Sunday, 30 June 2024

Setelah Gaduh Penolakan, Bos Tapera Umbar ‘Janji Manis’ Begini

Setelah Gaduh Penolakan, Bos Tapera Umbar ‘Janji Manis’ Begini


Pekan ini, kebijakan Tabungan Perumahan Rakyat (Tapera) dari Presiden Jokowi sukses melahirkan kegaduhan yang luar biasa. Pekerja dan pengusaha menolak Tapera karena menambah beban mereka. Gaji pas-pasan malah disunat untuk Tapera.

Menyikapi derasnya penolakan, Komisioner BP Tapera, Heru Pudyo Nugroho menyampaikan janji manis. Melalui Tapera, pekerja bisa mencicil rumah dengan angka yang lebih rendah.

“Tapera meningkatkan kemampuan masyarakat untuk menjangkau harga rumah tersebut, melalui apa? Melalui penurunan suku bunga, yang pada akhirnya menurunkan besaran angsuran bulanan peserta,” kata Heru di Kantor Staf Presiden (KSP) di Jakarta, Jumat (31/5/2024).

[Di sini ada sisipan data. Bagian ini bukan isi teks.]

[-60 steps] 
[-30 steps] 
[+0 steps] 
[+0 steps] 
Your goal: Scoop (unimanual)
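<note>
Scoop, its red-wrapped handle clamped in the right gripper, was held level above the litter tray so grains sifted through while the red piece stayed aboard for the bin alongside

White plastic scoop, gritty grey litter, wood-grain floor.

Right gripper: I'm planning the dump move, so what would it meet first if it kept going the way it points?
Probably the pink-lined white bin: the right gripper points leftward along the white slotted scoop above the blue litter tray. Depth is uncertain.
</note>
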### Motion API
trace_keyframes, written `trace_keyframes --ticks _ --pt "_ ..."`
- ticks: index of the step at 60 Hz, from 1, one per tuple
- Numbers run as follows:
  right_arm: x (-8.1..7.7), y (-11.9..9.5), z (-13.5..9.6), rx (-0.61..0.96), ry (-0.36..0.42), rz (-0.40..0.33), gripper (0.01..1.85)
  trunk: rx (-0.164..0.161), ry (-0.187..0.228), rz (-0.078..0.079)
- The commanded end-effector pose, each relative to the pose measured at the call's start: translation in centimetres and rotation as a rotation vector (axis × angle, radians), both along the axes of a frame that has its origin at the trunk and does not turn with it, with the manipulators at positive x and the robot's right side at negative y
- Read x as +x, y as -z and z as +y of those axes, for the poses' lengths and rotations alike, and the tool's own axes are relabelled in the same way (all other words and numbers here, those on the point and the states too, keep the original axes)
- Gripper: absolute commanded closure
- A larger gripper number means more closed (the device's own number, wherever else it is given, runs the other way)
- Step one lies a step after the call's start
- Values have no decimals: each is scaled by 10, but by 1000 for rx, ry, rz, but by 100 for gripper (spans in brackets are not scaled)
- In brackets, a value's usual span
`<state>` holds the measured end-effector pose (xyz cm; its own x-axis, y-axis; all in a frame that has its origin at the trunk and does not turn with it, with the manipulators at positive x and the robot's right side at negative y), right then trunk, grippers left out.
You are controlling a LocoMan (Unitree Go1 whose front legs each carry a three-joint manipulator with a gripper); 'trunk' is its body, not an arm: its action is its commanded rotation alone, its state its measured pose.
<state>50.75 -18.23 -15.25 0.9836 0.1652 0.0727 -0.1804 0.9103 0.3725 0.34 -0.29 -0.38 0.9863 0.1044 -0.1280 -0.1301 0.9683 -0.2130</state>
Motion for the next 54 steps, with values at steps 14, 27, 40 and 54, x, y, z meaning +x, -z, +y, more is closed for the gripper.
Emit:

Selanjutnya, Heru memaparkan, perbandingan angsuran peserta Kredit Perumahan Rakyat (KPR) lewat Tapera dengan bank konvensional. Asumsinya, rumah yang harganya di kisaran Rp300 juta, seperti rumah susun.

Bagi peserta Tapera, besarnya cicilan sebesar Rp2,1 juta per bulan dengan asumsi bunga 11 persen. Sementara, KPR dari bank konvensional, cicilannya sekitar Rp3,1 juta per bulan dengan asumsi bunga 11 persen.

“Jadi, perhitungan kami terdapat selisih angsuran sebesar sekitar Rp1 juta per bulan, jika mengambil satuan rumah susun dengan harga asumsi Rp300 juta,” katanya.

Keuntungan dari simulasi tersebut, kata Heru, angsuran peserta Tapera senilai Rp2,1 juta per bulan juga sudah termasuk tabungan.

“Karena sebelum mendapatkan benefit dan manfaat, peserta harus nabung. Untuk apa? Untuk menunjukkan kemampuan kapasitasnya dalam mengangsur,” katanya.

Dikatakan Heru, nominal Rp1 juta per bulan yang dihemat peserta Tapera setiap bulan dapat digunakan untuk kebutuhan lainnya di akhir masa kepesertaan.

“Peserta akan mendapatkan benefit pengembalian tabungan, beserta hasil pemupukannya hanya dengan Rp2,1 juta. Kalau Rp3,1 juta angsuran bank konvensional itu angsuran doang, enggak pakai tabungan, ini Rp2,1 juta plus tabungan dikembalikan pada masa KPR-nya selesai,” katanya.

Sebelumnya, Presiden Dewan Pimpinan Pusat Asosiasi Serikat Pekerja Indonesia (DPP ASPEK Indonesia), Mirah Sumirat menegaskan penolakan dari kelompok pekerja dan buruh terhadap Tapera. Selama ini, pekerja dan buruh tidak pernah dilibatkan dalam pembahasan PP 21/2024 yang merevisi PP 25/2020 tentang Tapera.

“Sudah berat gajinya dipotong sekarang tabungan buruh sudah gak ada, kami kecewa dan menolak ini. PP ini tidak pernah ada keterlibatan secara komunikasi dengan pekerja buruh,” ujarnya.

Pun demikian, Presiden Konfederasi Serikat Pekerja Seluruh Indonesia (KSPSI), Andi Gani meminta PP Tapera dikaji ulang, karena memberatkan. Sejak awal kalangan serikat pekerja tidak dilibatkan dalam menyusun regulasi tersebut.

“Pemotongan 3 persen sangat memberatkan buruh dan kami mengusulkan Tapera tidak bersifat wajib. Kami usulkan bersifat opsional dan menjadi pilihan untuk bisa ikut atau tidak,” timpalnya.

Umum Konfederasi Kongres Aliansi Serikat Buruh Indonesia (KASBI), Sunarno mengecam serta menolak keras kewajiban buruh membayar iuran Tapera.

“Bahwa kami unsur serikat buruh yang mewakili buruh tidak pernah diajak dialog atau diskusi untuk membahas PP 21 tersebut. Sangat jelas pemerintah memutuskan PP Tapera secara sepihak. Prinsip demokrasi dan musyawarah, tidak dilakukan,” sebutnya.